New Delhi: The commodities transaction tax, or CTT, introduced in the 2008 Budget effective 1 April, will not be levied on all transactions on the commodity exchange, clarified a finance ministry official.
The clarification came even as India’s two major commodity exchanges, Multi Commodity Exchange of India, or MCX, and National Commodity and Derivatives Exchange, NCDEX, put aside their rivalry to mount an aggressive lobbying campaign against the proposed 0.017% CTT on commodity derivatives.
According to the official, who did not want to be identified, participants in commodities exchange who physically deliver the underlying commodity will not be required to pay CTT. Instead, the new tax only covers those transactions where the settlement is in cash.
CTT, which is to be imposed when a commodity derivative is sold, mirrors the securities transaction tax or STT, including the provision to offset the tax paid from the profit of the trader, the finance ministry official pointed out.
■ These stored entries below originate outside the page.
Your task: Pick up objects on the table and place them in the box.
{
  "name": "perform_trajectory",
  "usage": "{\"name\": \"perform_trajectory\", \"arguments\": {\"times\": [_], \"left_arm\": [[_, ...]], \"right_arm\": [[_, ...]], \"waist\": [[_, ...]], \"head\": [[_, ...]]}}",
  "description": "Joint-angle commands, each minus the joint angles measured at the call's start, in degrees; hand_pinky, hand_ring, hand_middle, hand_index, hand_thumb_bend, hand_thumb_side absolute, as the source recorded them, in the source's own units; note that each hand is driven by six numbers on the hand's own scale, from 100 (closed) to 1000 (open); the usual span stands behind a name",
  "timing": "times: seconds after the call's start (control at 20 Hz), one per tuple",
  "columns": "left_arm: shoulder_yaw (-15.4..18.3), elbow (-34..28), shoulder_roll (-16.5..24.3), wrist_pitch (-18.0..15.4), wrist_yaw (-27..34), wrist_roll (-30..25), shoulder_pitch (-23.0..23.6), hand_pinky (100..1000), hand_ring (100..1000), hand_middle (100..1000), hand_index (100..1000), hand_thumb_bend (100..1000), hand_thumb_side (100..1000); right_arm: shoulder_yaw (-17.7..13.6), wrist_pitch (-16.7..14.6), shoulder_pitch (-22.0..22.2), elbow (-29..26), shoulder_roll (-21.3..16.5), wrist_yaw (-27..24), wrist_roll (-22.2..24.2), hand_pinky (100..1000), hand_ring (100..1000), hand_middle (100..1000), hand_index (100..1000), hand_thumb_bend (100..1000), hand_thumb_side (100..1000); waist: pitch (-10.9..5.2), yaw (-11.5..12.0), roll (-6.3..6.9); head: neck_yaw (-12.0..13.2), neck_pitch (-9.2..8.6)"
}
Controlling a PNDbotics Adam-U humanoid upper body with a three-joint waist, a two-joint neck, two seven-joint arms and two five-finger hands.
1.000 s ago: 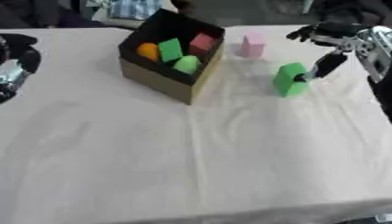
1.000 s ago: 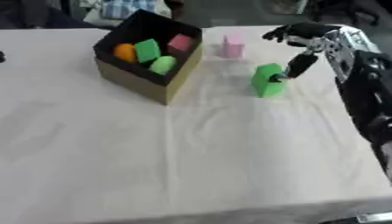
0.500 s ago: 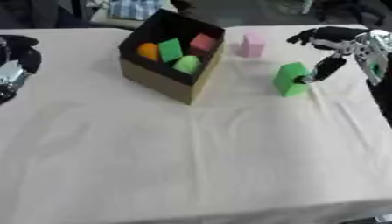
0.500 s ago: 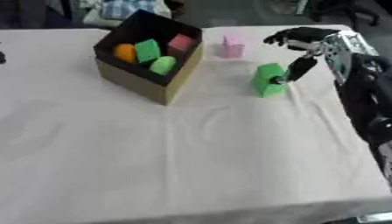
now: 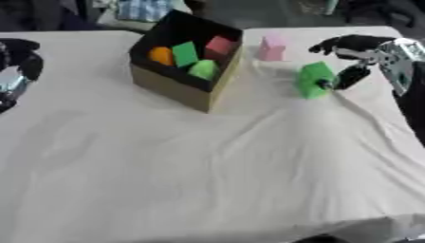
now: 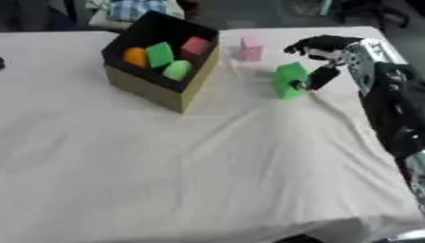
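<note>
right hand (image 5: 358, 57) is at the far right edge of the table (image 5: 207, 180), fingers spread and arched over the green block (image 5: 314, 80), thumb down against the block's right side. looks like it is setting up a grasp: fingers above and behind, thumb on the near-right face, but not yet curled round it, so block sits on the cloth, tilted a bit, not lifted.

box (image 5: 187, 64) stands toward the far middle of the table, left of the green block, open top facing up so things can be dropped in. already holds an orange piece (image 5: 160, 55), a green cube (image 5: 185, 53), a red cube (image 5: 219, 46) and a light green piece (image 5: 203, 70).

pink block (image 5: 272, 47) stands near the far edge, between box and right hand, untouched, likely next after the green one.

left hand (image 5: 18, 66) is idle at the left edge, fingers curled, holding nothing, out of the way.

cloth wrinkles run from the green block toward the near side.
</note>
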Motion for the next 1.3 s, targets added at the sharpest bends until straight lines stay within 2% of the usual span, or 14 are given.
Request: {"name": "perform_trajectory", "arguments": {"times": [0.05, 0.4, 0.55, 0.6, 0.7, 0.8, 0.85, 0.95, 1.05, 1.15, 1.3], "left_arm": [[0.57, -0.73, 1.26, -0.08, 0.33, -0.12, -0.51, 831, 678, 601, 785, 360, 687], [0.50, -0.80, 1.18, -0.10, 0.34, -0.23, -0.61, 832, 679, 601, 785, 357, 688], [0.59, -0.82, 1.25, -0.10, 0.35, -0.16, -0.58, 832, 679, 601, 785, 357, 687], [0.61, -0.83, 1.25, -0.10, 0.36, -0.13, -0.58, 832, 679, 601, 785, 356, 688], [0.58, -0.81, 1.18, -0.09, 0.38, -0.15, -0.58, 832, 680, 601, 785, 356, 688], [0.52, -0.79, 1.15, -0.10, 0.42, -0.25, -0.58, 832, 680, 601, 785, 355, 689], [0.51, -0.79, 1.15, -0.11, 0.40, -0.27, -0.59, 832, 680, 601, 785, 354, 689], [0.55, -0.80, 1.17, -0.11, 0.39, -0.23, -0.62, 832, 680, 601, 785, 354, 688], [0.59, -0.81, 1.22, -0.11, 0.39, -0.17, -0.61, 832, 680, 601, 785, 353, 688], [0.63, -0.81, 1.25, -0.09, 0.39, -0.13, -0.55, 832, 680, 601, 785, 353, 689], [0.68, -0.83, 1.31, -0.09, 0.40, -0.08, -0.52, 832, 680, 601, 785, 353, 688]], "right_arm": [[-0.17, -0.22, -0.97, -0.29, -1.05, 0.59, -0.05, 819, 871, 899, 1000, 543, 367], [0.04, -0.55, -0.98, 0.04, -0.86, 0.58, 0.68, 819, 869, 889, 1000, 543, 374], [-0.07, -0.46, -1.02, -0.02, -0.77, 0.43, 0.48, 815, 862, 869, 972, 524, 375], [-0.17, -0.39, -1.03, -0.14, -0.73, 0.27, 0.15, 813, 859, 863, 957, 501, 385], [-0.26, -0.23, -1.03, -0.39, -0.66, -0.04, -0.76, 806, 845, 820, 884, 458, 340], [-0.27, -0.05, -1.06, -0.74, -0.66, -0.01, -1.97, 795, 830, 785, 833, 363, 257], [-0.33, 0.12, -1.08, -0.98, -0.72, 0.10, -2.86, 786, 815, 750, 783, 258, 172], [-0.52, 0.44, -1.13, -1.52, -0.85, 0.27, -5.02, 766, 786, 681, 697, 172, 105], [-0.77, 0.57, -1.14, -2.28, -0.99, 0.10, -7.80, 751, 764, 634, 615, 103, 100], [-0.87, 0.50, -1.19, -3.30, -1.18, -0.29, -10.33, 741, 748, 596, 567, 100, 100], [-0.98, 0.00, -1.65, -5.79, -1.46, -1.89, -12.86, 731, 733, 558, 551, 100, 100]], "waist": [[-0.26, 0.07, 0.29], [-0.33, 0.17, 0.12], [-0.35, 0.25, 0.16], [-0.35, 0.26, 0.17], [-0.35, 0.26, 0.18], [-0.34, 0.25, 0.16], [-0.35, 0.25, 0.15], [-0.36, 0.24, 0.14], [-0.38, 0.23, 0.12], [-0.41, 0.22, 0.09], [-0.49, 0.15, 0.01]], "head": [[-0.05, 0.28], [-0.04, 0.28], [-0.12, 0.28], [-0.12, 0.28], [-0.08, 0.28], [-0.06, 0.28], [-0.04, 0.28], [0.02, 0.28], [0.05, 0.28], [0.10, 0.28], [0.14, 0.28]]}}
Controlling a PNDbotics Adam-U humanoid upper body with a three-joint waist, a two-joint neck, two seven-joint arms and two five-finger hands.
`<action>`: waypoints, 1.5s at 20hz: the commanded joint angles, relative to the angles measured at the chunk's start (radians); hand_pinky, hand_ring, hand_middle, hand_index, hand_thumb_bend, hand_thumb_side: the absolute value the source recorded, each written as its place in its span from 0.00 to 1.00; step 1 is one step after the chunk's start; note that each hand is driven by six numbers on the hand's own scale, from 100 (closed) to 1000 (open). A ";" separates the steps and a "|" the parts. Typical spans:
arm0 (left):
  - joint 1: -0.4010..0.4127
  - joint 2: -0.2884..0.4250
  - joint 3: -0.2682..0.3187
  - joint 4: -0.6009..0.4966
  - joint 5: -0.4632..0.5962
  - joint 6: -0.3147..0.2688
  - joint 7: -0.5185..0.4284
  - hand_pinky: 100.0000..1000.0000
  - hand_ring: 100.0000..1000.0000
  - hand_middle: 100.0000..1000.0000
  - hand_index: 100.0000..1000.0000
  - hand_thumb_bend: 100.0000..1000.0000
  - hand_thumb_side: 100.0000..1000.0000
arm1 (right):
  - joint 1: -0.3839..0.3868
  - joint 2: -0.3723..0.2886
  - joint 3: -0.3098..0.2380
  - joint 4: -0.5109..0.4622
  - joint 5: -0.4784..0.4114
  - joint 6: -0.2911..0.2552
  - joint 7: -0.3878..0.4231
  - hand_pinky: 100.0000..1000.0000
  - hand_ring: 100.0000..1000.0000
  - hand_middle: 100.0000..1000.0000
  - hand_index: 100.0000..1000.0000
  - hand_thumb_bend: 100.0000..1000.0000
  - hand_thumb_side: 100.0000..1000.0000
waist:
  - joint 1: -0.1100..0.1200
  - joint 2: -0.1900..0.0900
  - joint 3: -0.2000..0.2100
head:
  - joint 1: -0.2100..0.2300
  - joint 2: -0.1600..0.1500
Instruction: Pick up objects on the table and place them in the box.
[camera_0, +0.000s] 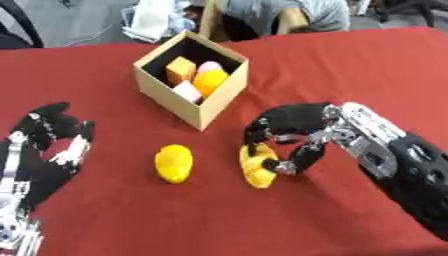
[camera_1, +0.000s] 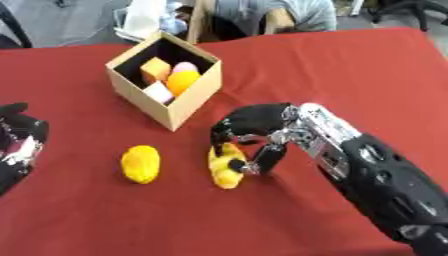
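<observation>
Two yellow pieces sit on the red table (camera_0: 350, 65) below the box (camera_0: 206, 111), and my main worry is the one under my right hand (camera_0: 293, 131). That elongated yellow object (camera_0: 256, 169), lower centre of the frame, seems caught only at its upper end, between curled fingers above and the thumb at its side. If I lift now, I judge it could pivot and slip out, or roll toward the rounder yellow object (camera_0: 173, 163) lying just to its left. Carrying it up to the box, upper centre, also risks clipping the near cardboard wall, since several things already fill it. So the right hand is curled narrow, pinching that piece while it rests on the cloth. My left hand (camera_0: 54, 137) idles at the left edge, fingers relaxed, touching nothing.
</observation>
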 joint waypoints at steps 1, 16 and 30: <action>-0.005 0.015 0.005 -0.015 -0.006 -0.002 -0.001 0.63 0.52 0.50 0.74 0.35 0.29 | -0.040 -0.042 -0.028 -0.046 -0.006 0.016 -0.036 0.76 0.75 0.68 0.33 0.02 0.00 | -0.013 -0.012 0.001 | 0.000 -0.014; -0.012 0.005 -0.008 -0.020 -0.002 0.001 -0.008 0.63 0.52 0.50 0.74 0.36 0.29 | -0.316 0.051 -0.221 0.165 0.026 0.213 -0.125 0.75 0.73 0.68 0.35 0.03 0.00 | 0.001 -0.017 0.037 | -0.015 -0.022; -0.025 -0.004 -0.034 -0.024 0.009 0.004 -0.036 0.63 0.51 0.49 0.74 0.36 0.29 | -0.392 0.257 -0.336 0.562 0.270 0.301 -0.297 0.75 0.77 0.74 0.81 0.13 0.24 | 0.009 -0.008 0.110 | -0.064 -0.031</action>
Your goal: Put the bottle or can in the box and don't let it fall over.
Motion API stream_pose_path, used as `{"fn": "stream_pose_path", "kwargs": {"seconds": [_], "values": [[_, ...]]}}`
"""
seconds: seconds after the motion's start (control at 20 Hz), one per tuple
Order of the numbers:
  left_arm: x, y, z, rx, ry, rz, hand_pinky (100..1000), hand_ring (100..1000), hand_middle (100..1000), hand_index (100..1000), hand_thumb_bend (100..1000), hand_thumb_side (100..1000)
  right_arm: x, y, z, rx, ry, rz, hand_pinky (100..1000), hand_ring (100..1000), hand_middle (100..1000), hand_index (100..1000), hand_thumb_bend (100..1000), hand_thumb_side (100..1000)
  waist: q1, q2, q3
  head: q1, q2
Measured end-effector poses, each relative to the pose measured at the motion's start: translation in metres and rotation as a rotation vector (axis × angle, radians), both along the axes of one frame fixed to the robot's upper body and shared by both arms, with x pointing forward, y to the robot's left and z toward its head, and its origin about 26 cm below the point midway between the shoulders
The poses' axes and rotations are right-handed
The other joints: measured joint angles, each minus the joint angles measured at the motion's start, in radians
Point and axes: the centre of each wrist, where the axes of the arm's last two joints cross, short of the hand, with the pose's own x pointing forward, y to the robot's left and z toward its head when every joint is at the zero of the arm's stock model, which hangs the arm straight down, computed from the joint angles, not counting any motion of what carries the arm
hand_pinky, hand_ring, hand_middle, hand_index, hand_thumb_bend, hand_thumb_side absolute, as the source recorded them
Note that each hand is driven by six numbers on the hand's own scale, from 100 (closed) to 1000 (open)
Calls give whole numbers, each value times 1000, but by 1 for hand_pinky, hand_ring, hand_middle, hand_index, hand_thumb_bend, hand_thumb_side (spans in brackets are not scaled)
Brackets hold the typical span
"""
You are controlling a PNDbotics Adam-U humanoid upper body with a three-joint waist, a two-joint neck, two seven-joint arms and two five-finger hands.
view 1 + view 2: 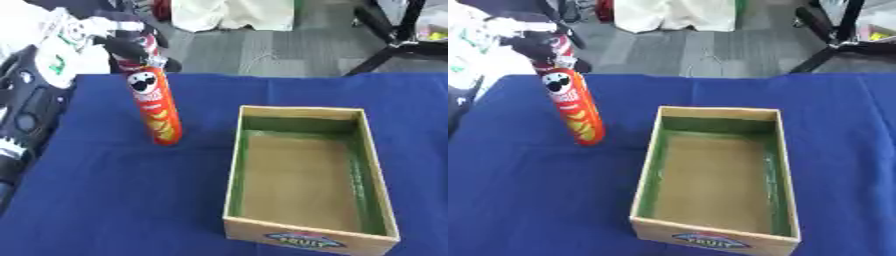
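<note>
Box (306, 235) near; can (156, 107) upright, slightly tilted.

Box (308, 176) on the table (114, 200), can (156, 107) standing on the table left of the box, near the box's far left corner, left hand (131, 47) at the can's top

Red can (576, 112) upright, slightly tilted, on blue cloth (527, 200), dark hand (546, 46) at its top, open cardboard box (715, 227) just beside, green-lined inside, grey floor (693, 50) beyond
</note>
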Motion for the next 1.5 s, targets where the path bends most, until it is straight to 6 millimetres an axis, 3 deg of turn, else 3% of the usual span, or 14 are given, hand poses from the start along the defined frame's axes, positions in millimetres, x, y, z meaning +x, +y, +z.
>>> {"fn": "stream_pose_path", "kwargs": {"seconds": [0.35, 0.75, 1.1, 1.5], "values": [[0, 0, 1, 47, 1, 13, 658, 779, 881, 872, 759, 657, 0, 0, 0, 15, -3, 7, 921, 708, 726, 1000, 100, 797, 1, 0, -1, 2, 0], [0, 1, 1, 48, 3, 28, 656, 767, 904, 887, 755, 547, 0, -1, 1, 20, -8, 8, 922, 706, 726, 1000, 100, 796, 1, 1, -1, 2, 0], [0, 1, 1, 32, 25, 35, 458, 605, 932, 894, 739, 474, 0, -1, 1, 22, -8, 9, 922, 705, 723, 1000, 100, 787, 1, 1, -1, 2, 0], [0, 1, 1, 39, 27, 39, 382, 532, 940, 882, 721, 417, 0, 0, 0, 33, -4, 16, 923, 706, 722, 1000, 100, 783, 1, 1, -1, 2, 0]]}}
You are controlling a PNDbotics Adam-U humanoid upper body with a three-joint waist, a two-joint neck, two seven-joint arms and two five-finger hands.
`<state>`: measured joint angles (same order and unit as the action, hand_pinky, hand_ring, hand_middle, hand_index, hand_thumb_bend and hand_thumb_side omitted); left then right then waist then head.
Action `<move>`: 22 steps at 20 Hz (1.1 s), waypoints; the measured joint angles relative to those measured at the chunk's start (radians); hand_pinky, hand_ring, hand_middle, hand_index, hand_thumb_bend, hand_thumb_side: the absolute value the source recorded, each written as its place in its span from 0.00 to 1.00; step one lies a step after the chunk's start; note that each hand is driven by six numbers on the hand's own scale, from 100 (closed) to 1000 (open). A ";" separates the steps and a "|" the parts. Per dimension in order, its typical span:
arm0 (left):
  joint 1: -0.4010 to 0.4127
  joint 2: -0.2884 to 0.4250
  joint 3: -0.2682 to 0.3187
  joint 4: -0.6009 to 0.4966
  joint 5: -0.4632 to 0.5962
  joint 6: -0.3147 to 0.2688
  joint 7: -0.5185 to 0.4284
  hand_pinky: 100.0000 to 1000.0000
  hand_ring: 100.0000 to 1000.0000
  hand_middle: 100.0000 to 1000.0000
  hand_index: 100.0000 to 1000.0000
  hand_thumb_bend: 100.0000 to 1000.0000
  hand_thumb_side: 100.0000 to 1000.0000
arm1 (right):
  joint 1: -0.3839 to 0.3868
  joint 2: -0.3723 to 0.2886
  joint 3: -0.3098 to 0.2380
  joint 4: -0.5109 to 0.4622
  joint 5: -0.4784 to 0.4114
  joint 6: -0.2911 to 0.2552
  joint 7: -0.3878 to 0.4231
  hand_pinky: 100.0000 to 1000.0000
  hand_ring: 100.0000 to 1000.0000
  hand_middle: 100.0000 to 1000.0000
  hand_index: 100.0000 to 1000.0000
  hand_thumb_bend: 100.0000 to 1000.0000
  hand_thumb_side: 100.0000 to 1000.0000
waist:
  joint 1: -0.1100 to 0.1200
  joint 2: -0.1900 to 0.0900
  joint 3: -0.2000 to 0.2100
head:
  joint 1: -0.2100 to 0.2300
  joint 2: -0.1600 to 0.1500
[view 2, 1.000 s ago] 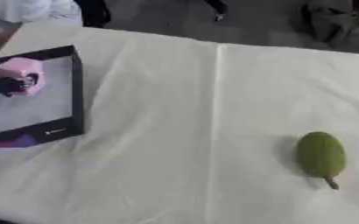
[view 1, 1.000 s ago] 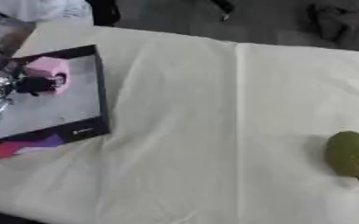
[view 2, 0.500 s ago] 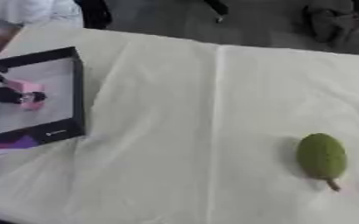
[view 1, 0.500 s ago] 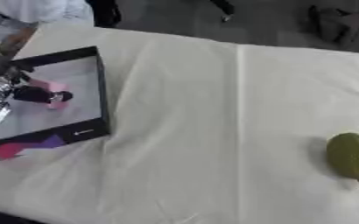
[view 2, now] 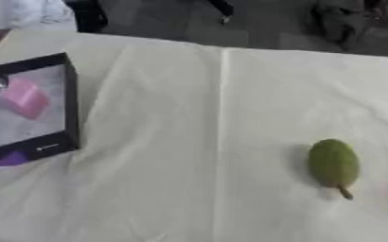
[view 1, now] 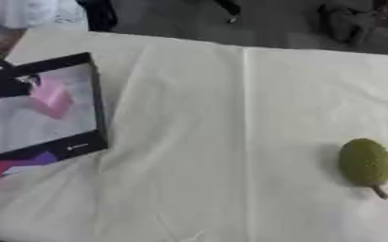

Senior officials from MCX and NCDEX have already met officials at consumer affairs ministry and made a representation against the proposal.
The ministry of consumer affairs regulates commodities market through the Forward Markets Commission.
Their argument for a rollback is because the tax, they claim, amounts to an eight-fold increase in transaction cost and makes India’s leading commodities exchanges uncompetitive. India has three national and 22 regional commodity exchanges.
All the regional exchanges are not automated and the executives at the national exchanges claim that business will shift to regional exchanges as the tax will be levied on transactions done online.
The finance ministry official said CTT would be levied on any transaction carried out in a recognised exchange. The official also said there was no justification for a rollback as CTT is not just a tax, but also an anti-evasion measure.
Once a trail is established through CTT, it would help income-tax department check general tax evasion, he said. The anti-evasion logic applies in the case of STT too, the official noted.
Officials at MCX and NCDEX, in a Friday afternoon presentation to Mint, maintained that nowhere in the world are transactions on commodity exchanges taxed. “Indian commodity derivatives market is only four years old. Banks, mutual funds, financial institutions are still not allowed to participate in this market,” said a senior MCX official who asked not to be named.
“Derivative instruments such as options, contracts, index futures, etc., are still not there in commodity markets. The correct approach would be to let the market grow after enabling all types of instruments,” added a senior NCDEX official who too didn’t want to be named.
Responding to the finance ministry clarification, the exchange officials said on Friday night the government should allow a tax credit under section 88E of the Income-tax Act on the CTT levied on transactions settled in cash. Instead, the Budget has proposed that the tax paid could be used as an income-tax deductible under section 36 of the Income-tax Act.
An expert working with commodity markets, who did not wish to be identified, felt it was unjust to levy CTT because any such move will push up the cost of the underlying commodity, saying: “Besides, since the entire business is online and exchanges as also individuals are taxed and records...are in public domain where is the question of tax evasion?”